Cycles/Eevee: Implement disk and ellipse shapes for area lamps

The implementation is pretty straightforward.

In Cycles, sampling the shapes is currently done w.r.t. area instead of solid angle.

There is a paper on solid angle sampling for disks [1], but the described algorithm is based on
simply sampling the enclosing square and rejecting samples outside of the disk, which is not exactly
great for Cycles' RNG (we'd need to setup a LCG for the repeated sampling) and for GPU divergence.

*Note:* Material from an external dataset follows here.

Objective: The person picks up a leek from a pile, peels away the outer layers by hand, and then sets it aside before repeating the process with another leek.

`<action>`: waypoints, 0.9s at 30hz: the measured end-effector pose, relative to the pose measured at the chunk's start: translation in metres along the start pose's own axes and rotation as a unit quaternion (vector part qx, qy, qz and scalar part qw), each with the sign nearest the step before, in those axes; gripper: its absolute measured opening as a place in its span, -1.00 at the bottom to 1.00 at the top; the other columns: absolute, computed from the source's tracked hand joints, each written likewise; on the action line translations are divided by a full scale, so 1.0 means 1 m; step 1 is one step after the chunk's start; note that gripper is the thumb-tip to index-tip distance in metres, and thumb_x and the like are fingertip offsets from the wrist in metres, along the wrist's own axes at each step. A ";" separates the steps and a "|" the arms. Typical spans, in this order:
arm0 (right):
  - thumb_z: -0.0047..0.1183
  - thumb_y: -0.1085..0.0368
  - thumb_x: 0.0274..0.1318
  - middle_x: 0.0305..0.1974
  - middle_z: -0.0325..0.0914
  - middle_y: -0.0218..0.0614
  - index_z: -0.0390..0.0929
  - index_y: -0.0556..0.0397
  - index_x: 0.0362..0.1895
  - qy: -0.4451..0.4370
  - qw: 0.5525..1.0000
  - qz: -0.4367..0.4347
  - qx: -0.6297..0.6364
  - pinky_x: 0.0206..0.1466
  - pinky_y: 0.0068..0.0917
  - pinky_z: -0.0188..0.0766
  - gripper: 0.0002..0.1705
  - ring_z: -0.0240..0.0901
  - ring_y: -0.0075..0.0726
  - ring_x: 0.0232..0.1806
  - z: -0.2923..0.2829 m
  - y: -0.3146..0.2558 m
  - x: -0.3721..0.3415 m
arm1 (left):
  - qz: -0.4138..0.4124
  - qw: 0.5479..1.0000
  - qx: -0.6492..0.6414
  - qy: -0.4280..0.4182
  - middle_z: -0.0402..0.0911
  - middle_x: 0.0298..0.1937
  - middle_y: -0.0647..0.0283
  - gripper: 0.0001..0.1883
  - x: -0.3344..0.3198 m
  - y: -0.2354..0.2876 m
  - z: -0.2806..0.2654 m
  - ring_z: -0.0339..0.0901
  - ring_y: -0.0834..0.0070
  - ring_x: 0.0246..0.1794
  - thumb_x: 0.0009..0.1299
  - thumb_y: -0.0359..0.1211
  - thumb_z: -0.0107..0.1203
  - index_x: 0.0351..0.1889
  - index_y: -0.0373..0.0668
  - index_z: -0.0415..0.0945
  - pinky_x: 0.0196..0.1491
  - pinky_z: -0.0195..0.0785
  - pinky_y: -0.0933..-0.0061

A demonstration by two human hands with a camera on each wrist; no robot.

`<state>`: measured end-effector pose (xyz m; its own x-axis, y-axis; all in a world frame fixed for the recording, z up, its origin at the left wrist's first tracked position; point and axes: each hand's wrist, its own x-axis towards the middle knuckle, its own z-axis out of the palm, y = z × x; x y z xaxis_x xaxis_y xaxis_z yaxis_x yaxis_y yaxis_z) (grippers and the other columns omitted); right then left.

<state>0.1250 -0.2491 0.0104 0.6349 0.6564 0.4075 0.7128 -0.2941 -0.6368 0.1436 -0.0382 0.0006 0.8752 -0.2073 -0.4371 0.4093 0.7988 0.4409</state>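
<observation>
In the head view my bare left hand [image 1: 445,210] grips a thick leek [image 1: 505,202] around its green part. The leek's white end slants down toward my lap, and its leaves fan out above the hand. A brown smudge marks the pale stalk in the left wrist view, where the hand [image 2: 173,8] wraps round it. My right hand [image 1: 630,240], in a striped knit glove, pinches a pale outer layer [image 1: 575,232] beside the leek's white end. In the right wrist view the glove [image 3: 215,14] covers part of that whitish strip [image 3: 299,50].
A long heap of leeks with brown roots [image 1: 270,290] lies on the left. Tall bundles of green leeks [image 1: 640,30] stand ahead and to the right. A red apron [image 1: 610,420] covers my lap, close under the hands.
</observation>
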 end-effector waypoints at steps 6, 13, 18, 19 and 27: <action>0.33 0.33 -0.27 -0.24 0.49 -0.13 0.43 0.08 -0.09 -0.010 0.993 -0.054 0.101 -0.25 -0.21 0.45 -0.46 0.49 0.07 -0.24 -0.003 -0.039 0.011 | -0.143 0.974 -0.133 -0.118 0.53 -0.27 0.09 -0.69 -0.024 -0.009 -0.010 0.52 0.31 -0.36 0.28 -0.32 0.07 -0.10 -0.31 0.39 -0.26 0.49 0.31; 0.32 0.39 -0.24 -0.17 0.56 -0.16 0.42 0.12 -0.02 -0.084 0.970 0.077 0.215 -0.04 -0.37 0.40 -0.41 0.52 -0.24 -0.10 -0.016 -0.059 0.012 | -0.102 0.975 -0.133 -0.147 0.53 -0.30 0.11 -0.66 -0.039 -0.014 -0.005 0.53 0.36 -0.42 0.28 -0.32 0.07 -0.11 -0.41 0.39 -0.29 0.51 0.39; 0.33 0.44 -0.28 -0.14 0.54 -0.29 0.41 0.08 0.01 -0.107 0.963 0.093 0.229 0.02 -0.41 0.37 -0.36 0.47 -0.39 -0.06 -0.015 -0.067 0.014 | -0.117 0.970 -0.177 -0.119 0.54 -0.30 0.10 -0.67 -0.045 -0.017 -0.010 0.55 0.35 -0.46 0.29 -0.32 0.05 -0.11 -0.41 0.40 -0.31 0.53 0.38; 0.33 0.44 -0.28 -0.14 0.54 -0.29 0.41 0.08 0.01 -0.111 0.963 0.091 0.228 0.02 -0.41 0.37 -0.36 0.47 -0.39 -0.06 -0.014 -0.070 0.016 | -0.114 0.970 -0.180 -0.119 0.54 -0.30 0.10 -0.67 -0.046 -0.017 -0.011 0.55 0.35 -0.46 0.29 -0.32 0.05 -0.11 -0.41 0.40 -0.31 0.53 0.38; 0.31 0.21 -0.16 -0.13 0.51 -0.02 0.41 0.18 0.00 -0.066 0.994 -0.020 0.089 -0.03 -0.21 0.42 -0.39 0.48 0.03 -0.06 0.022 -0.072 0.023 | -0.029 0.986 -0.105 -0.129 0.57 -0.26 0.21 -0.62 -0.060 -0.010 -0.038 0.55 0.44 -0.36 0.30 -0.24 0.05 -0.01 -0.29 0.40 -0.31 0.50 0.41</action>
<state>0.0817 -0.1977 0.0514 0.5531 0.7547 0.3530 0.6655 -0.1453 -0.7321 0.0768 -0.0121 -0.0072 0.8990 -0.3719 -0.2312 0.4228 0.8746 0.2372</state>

Even worse, the algorithm is only defined for disks. For ellipses, the basic idea still works, but a
way to analytically calculate the solid angle is required. This is technically possible [2], but the
calculation is extremely complex and still requires a lookup table for the Heuman Lambda function.

Therefore, I've decided to not implement that for now, we could still look into it later on.

In Eevee, the code uses the existing ltc_evaluate_disk to implement the lighting calculations.

[1]: "Solid Angle Sampling of Disk and Cylinder Lights"
[2]: "Analytical solution for the solid angle subtended at any point by an ellipse via a point source radiation vector potential"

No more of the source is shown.